Murray to utalentowany rozgrywający, który w przeszłości występował w All-Star, ale nie jest jasne, jak dobry będzie ten zespół, gdy przejmie obowiązki na pełny etat jako opcja nr 2. Czy połączenie Williamsona i Murraya jest wystarczająco dobre, aby konkurować z takimi zawodnikami jak Luka Dončić i Kyrie Irving? Shai Gilgeous-Alexander i Chet Holmgren? Ja Morant i Jaren Jackson Jr.?

Talent od góry do dołu na Zachodzie jest absurdalny. Budowanie zespołu wokół jednej supergwiazdy i grupy odgrywających role graczy to łatwy sposób na zdobycie biletu w jedną stronę na loterię. Robienie hałasu na Zachodzie wymaga co najmniej dwóch graczy kalibru All-Star. Do rywalizacji o tytuł potrzeba prawdopodobnie trzech lub więcej.

Zespół Pelicans jest przekonany, że Murray może powrócić do swojej formy All-Star teraz, gdy powrócił na rolę, która mu odpowiada. Jednak wydarzeniem, które może zmienić trajektorię tej organizacji, jest zrobienie przez Murphy’ego kolejnego kroku w jego grze. Kiedy gra w swojej najlepszej formie, wygląda na przyszłą gwiazdę All-Star lub wystarczająco blisko.

Zanotował 15 meczów, w których zdobył ponad 25 punktów. W sezonie 2022–2023 został najmłodszym zawodnikiem w historii NBA, który trafiał ponad 60 procent z rzutów za 2 punkty, ponad 40 procent z rzutów za trzy i ponad 90 procent z rzutów wolnych. W swojej karierze ma także dwa mecze, w których zdobył 10 plus 3 punkty.
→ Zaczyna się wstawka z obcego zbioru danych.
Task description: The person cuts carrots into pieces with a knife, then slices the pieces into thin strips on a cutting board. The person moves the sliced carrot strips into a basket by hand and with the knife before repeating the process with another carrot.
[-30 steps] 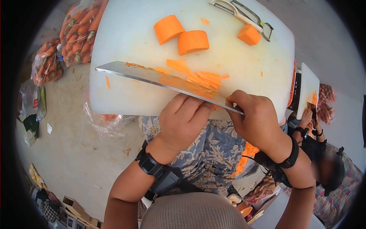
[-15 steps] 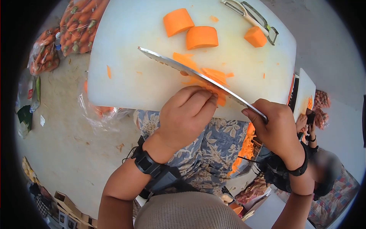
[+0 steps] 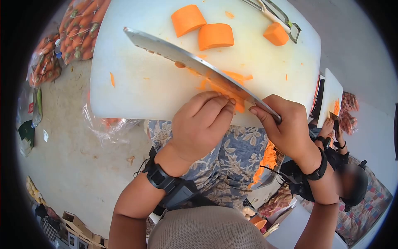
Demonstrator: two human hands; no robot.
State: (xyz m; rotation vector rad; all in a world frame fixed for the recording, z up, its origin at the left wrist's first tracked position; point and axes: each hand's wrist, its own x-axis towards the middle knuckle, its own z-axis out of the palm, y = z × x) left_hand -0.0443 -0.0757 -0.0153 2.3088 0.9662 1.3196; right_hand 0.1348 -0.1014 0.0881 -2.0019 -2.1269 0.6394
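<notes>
my right hand [image 3: 286, 126] grips the long steel knife [image 3: 195, 64]; my left hand [image 3: 199, 124], fingers curled, presses thin orange carrot slices [image 3: 226, 85] on the white plastic cutting board [image 3: 141, 87].

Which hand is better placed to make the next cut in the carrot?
Right. The right hand grips the knife, its blade over the carrot strips; the left hand only holds them down on the board.

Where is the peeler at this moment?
In the head view the peeler lies at the far right corner of the white cutting board, just beyond the small carrot chunk, partly cut off by the top edge.
</notes>
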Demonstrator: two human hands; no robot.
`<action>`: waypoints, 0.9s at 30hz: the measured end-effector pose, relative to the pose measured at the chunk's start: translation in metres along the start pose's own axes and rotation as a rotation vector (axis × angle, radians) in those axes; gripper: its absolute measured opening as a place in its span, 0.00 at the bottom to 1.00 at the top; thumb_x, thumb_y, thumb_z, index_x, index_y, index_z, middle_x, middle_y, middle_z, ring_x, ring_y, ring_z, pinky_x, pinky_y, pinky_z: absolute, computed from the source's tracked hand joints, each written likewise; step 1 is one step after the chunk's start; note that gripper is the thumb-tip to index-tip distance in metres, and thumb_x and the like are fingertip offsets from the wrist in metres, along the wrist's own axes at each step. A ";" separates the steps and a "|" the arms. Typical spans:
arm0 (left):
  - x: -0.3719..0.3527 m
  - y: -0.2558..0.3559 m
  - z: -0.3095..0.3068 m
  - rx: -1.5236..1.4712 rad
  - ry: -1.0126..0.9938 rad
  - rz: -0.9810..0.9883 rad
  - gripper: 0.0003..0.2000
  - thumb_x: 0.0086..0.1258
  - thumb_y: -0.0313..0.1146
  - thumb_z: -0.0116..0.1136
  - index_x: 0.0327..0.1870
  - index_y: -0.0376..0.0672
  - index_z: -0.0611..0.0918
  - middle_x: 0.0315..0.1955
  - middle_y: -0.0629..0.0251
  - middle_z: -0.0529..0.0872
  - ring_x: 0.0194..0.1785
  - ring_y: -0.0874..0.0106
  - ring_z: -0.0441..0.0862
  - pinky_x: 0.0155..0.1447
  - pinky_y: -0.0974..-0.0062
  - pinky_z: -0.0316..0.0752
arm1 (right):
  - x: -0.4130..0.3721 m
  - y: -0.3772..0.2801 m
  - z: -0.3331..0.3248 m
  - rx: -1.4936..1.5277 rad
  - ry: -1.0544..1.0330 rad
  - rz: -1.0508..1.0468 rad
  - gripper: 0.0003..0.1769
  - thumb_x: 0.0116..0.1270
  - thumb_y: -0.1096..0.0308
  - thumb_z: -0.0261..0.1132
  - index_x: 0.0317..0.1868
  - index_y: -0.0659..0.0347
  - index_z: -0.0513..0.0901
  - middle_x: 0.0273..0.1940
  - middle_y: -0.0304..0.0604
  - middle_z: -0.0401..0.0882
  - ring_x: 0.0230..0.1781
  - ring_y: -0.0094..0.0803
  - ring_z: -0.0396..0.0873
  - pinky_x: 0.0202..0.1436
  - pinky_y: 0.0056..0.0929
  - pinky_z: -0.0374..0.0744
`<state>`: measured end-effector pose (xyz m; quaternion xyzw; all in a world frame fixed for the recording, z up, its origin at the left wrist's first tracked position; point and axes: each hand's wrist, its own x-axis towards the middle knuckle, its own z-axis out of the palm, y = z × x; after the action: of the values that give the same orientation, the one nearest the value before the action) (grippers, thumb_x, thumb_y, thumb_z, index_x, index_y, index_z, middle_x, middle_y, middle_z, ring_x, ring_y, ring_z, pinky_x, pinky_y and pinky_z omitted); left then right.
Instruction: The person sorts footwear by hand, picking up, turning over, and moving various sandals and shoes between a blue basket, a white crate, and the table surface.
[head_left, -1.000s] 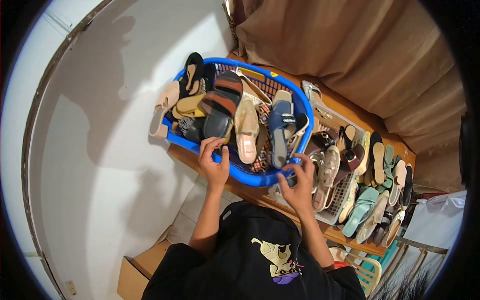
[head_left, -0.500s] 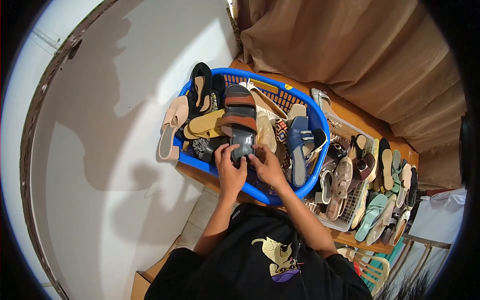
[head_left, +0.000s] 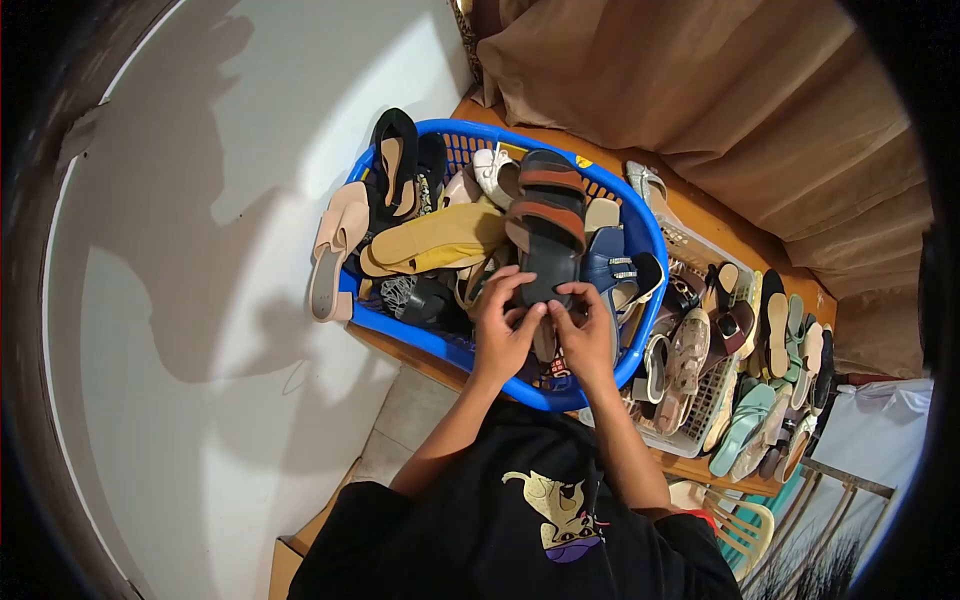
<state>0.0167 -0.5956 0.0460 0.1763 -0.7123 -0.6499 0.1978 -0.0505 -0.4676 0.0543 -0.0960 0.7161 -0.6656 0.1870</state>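
A black slide sandal (head_left: 548,262) with brown straps is held above the blue laundry basket (head_left: 420,343), its heel end toward me. My left hand (head_left: 505,322) grips the heel's left edge, thumb on top. My right hand (head_left: 588,328) pinches the same heel from the right, the thumbs close together. Under and around the sandal, the basket is full of shoes: mustard yellow flats (head_left: 432,240), a navy slide (head_left: 608,262) with a shiny trim, a black shoe (head_left: 396,165), and a white shoe (head_left: 494,175). A beige heeled slide (head_left: 342,235) hangs over the left rim.
Right of the blue basket, a pale plastic basket (head_left: 708,425) holds more shoes. Beside it on the wooden table (head_left: 560,134) lie several pairs, including a mint slide (head_left: 744,428). A white wall (head_left: 240,330) stands left, a brown curtain (head_left: 680,90) behind. A plastic chair (head_left: 745,525) is lower right.
Both hands have carried the sandal to the right across the basket, keeping hold of its heel. More of the yellow flats and the white shoe now show.
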 end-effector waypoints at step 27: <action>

Jedynymi innymi graczami, którym udało się to osiągnąć od 2021 roku, są Stephen Curry, Klay Thompson i Damian Lillard.

To elitarne towarzystwo, w którym warto się znaleźć, jeśli jesteś wschodzącym strzelcem.

Czy Murphy może zostać All-Starem, który pomoże Pelicans wynieść się na szczyt jako prawdziwy rywal na Zachodzie? Pojawiły się oznaki, że pewnego dnia może nim być. Jednak pozostawienie go na ławce rezerwowych przez kolejny rok zamiast uzyskania jasnej odpowiedzi na to pytanie wydaje się stratą czasu.